Ordering::Relaxed vs Acquire+Release?

So far I've been essentially just using Odering::Relaxed for all my AtomicBool needs without much afterthought. Would using Aquire with Release be a better option since it seems to be slightly more strict about how it handles loading and storing?

This is not an easy question to answer, because this stuff is complicated. But you're doing the right thing by going into it and trying to learn more.

  • No single ordering can be recommended as the always correct one
  • That said, many Rust coders are very careful/defensive in how they pick atomic orderings, so that they prefer to pick the "strongest" one - SeqCst - when in doubt. To pick the weakest one would be the least careful! (With this said, not everyone agrees that it's smart to put a single ordering as the strongest one.)

The Ordering is important because it deals with the question of synchronization - what is the value of everything else in relation to your atomic? What can you know for sure about the state of other variables (state of your program) when you read true or false from your Atomic Bool?

I imagine you have a model of expectations for what true and false in this storage location means for your program. I mean, when you read true - what can we conclude about what's happened with the other variables?

Using the orderings correctly means that you can have a correct model that can answer that question - if you use the orderings incorrectly, then synchronization in your program does not work as intended.

There are examples of when Relaxed is the correct ordering. That would be when you're not sychronizing with anything. Maybe you just want to count the number of times something happens and not make decisions based on that. Then Relaxed will work fine.

5 Likes

Thanks for the insightful reply.

I am making decisions based on the state of the bool, more specifically whether a loop should break or not in a separate thread (GUI sets, loop breaks and restarts with new values from GUI). Other than the option chosen in a menu changing there's really no particular state I can guess the application is in. Everything else is read again and then the loop starts.

We can't really review your code, even if it was posted it's maybe not something people want to do - it's rare to get a voluntary definite sign-off from someone on such a complicated question. :slightly_smiling_face:

I would suggest you should probably upgrade all the orderings you use there to SeqCst. If your program is moving at the speed of a GUI, surely there is no performance to lose there? Then after that read more in the documentation and what it links to.

The lock metaphor is quite useful to use to understand Acquire/Release (find more about that in the nomicon). And locks - mutexes - are also synchronization privitives. If you use those, they have related guarantees, they are used to ensure synchronization.

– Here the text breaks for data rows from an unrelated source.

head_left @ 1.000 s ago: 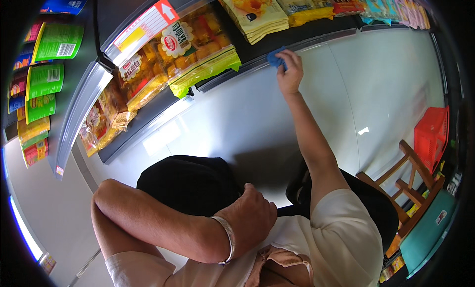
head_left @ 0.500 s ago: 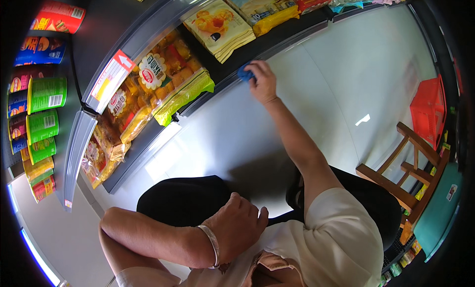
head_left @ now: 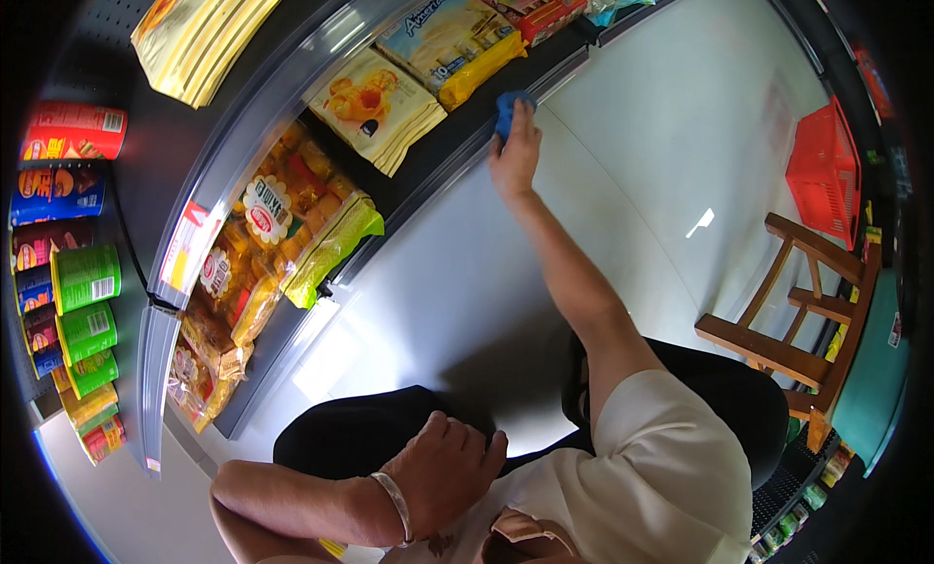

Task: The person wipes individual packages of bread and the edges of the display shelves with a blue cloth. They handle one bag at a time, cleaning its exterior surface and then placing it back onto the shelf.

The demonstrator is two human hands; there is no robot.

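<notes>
My right hand (head_left: pixel 518 158) reaches out with its fingers closed on a blue cloth (head_left: pixel 510 114), which is pressed against the front edge of the low shelf (head_left: pixel 457 165). Just behind that edge lie cream snack packets (head_left: pixel 379 107) and a blue and yellow wafer bag (head_left: pixel 452 44). My left hand (head_left: pixel 446 475), with a silver bracelet at the wrist, hangs loosely bent in front of my body near my knee. Its thumb stands apart from the fingers and nothing shows in it; the fingertips are partly hidden.
Clear bags of bread pieces (head_left: pixel 282 224) fill the shelf at left. Snack canisters (head_left: pixel 83 277) stand beyond a price strip. At right are a wooden stool (head_left: pixel 769 350) lying on its side, a red basket (head_left: pixel 822 170) and a teal surface (head_left: pixel 876 389). Pale tiled floor (head_left: pixel 632 165) lies between.
My right hand and the blue cloth have slid along the shelf edge, up and away past the cream packets. The view has shifted. My left hand stays bent near my body.
</notes>
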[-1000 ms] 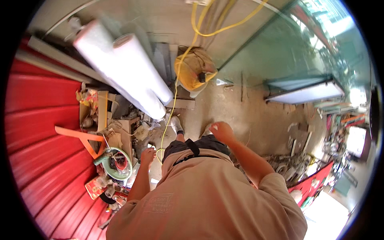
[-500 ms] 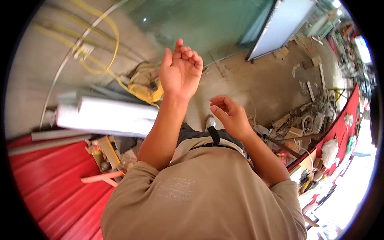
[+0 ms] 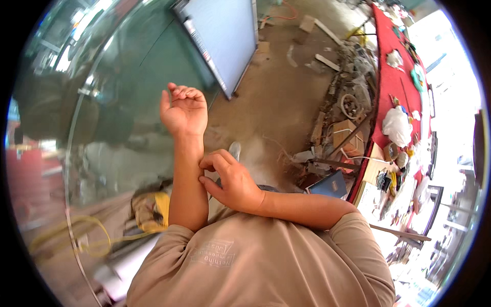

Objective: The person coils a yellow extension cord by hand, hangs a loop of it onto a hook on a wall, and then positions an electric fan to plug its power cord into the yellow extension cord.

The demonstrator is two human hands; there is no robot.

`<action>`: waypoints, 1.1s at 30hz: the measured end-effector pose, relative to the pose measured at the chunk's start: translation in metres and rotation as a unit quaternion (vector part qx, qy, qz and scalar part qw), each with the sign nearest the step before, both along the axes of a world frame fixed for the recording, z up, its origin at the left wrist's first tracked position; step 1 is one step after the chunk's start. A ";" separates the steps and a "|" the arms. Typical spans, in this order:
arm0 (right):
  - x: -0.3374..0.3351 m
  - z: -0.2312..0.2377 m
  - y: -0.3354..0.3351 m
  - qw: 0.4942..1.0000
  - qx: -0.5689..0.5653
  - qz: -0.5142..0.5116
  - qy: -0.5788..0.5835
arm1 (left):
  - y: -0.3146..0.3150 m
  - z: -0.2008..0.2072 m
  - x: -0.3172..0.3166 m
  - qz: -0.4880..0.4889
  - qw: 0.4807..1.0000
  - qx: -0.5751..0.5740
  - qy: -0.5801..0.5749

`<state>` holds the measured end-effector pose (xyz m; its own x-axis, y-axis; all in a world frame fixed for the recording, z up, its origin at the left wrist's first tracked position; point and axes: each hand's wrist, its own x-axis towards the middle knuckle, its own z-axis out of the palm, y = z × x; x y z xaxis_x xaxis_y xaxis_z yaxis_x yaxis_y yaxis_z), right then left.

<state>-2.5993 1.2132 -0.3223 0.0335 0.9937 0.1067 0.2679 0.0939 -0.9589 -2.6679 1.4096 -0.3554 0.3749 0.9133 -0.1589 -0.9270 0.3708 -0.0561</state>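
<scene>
My left hand [image 3: 184, 111] is raised palm up, its fingers loosely bent and nothing in it. Across my body comes my right forearm, and my right hand [image 3: 232, 181] touches the inner side of my left forearm [image 3: 188, 176]. The right fingertips and thumb rest against the skin with a gap between them, and no object shows in that hand. Behind my left hand stands a large greenish glass pane [image 3: 138, 92]. Just beyond the hands a shoe [image 3: 235, 149] shows on the floor.
A pale blue framed panel [image 3: 220, 38] stands ahead. On the right runs a red-covered table [image 3: 384, 92] with a white bag [image 3: 397, 126] and many small items. Scraps, a cardboard box [image 3: 345, 137] and a dark blue box [image 3: 330, 185] lie beneath it. A yellow bag [image 3: 161, 207] sits at lower left.
My view has turned leftward things down and toward the right-hand table. My right hand has moved left onto my left forearm. The left hand stays raised, palm up.
</scene>
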 end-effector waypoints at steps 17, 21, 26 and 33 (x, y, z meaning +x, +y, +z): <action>0.349 0.035 0.220 0.902 0.174 -0.387 -0.077 | 0.199 0.055 0.447 -0.078 0.984 0.065 0.149; 0.438 0.021 0.241 0.954 0.113 -0.268 -0.073 | 0.253 0.055 0.535 -0.050 0.983 0.071 0.161; 0.559 0.043 0.295 0.937 0.165 -0.293 -0.091 | 0.299 0.055 0.635 -0.058 0.981 0.033 0.183; 0.697 0.019 0.365 0.966 0.099 -0.220 -0.096 | 0.391 0.036 0.798 -0.070 0.982 0.049 0.167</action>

Then to ponder: read how? The synchronization situation determines what kinds of values you actually read. The two threads might have different ideas of the state of these variables, you need to use your model, the one that is supported by the synchronization primitives :slight_smile:

3 Likes

To expand on this, I think the two school of thoughts are, first:

Always pick SeqCst unless benchmarks prove that a weaker ordering is indeed faster. The reasoning being that it is always correct to replace weak orderings with SeqCst, so by picking SeqCst you are more likely to arrive at a correct problem.

second:

Always pick the weakest ordering that makes the program correct. The reasoning is that arriving at a correct concurrent program by chance is highly unlikely. To write the correct program, and to keep it correct under modifications, you need to understand why it is correct, and to have an informal proof of correctness. It is easier to prove that things are correct if the most lax orderings are used. For proving Relaxed, you say that no synchronization is necessary at all (*), for Release/Acquire you need to check that a pair of potentially racy operations on two threads synchronize via a specific store release / load acquire pair of operations, and SeqCst is notoriously hard to prove, as it establishes a global property, and only relatively tricky algorithms rely on it.

(*) Relaxed is easy for informal reasoning, but pretty hard for formal one, as there's an issue of out-of-thin-air values.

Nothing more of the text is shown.